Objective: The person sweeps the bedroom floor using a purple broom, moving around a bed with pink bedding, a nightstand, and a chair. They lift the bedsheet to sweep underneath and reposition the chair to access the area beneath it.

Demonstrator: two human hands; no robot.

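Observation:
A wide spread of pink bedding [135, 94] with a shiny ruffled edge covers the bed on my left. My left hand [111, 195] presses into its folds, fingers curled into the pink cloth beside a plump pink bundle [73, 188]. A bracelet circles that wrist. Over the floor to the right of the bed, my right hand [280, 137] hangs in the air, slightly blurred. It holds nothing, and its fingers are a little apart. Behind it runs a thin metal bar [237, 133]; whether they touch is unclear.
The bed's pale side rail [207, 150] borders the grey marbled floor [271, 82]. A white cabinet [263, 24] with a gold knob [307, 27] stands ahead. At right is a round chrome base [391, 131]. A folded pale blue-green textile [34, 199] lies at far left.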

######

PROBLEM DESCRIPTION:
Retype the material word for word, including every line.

PROBLEM SOLUTION:
Objective: The person sweeps the bedroom floor using a purple broom, moving around a bed with pink bedding, a nightstand, and a chair. They lift the bedsheet to sweep underneath and reposition the chair to access the area beneath it.

Demonstrator: two human hands; no robot.

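Observation:
A wide spread of pink bedding [135, 94] with a shiny ruffled edge covers the bed on my left. My left hand [111, 195] presses into its folds, fingers curled into the pink cloth beside a plump pink bundle [73, 188]. A bracelet circles that wrist. Over the floor to the right of the bed, my right hand [280, 137] hangs in the air, slightly blurred. It holds nothing, and its fingers are a little apart. Behind it runs a thin metal bar [237, 133]; whether they touch is unclear.
The bed's pale side rail [207, 150] borders the grey marbled floor [271, 82]. A white cabinet [263, 24] with a gold knob [307, 27] stands ahead. At right is a round chrome base [391, 131]. A folded pale blue-green textile [34, 199] lies at far left.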

This answer has been given in full.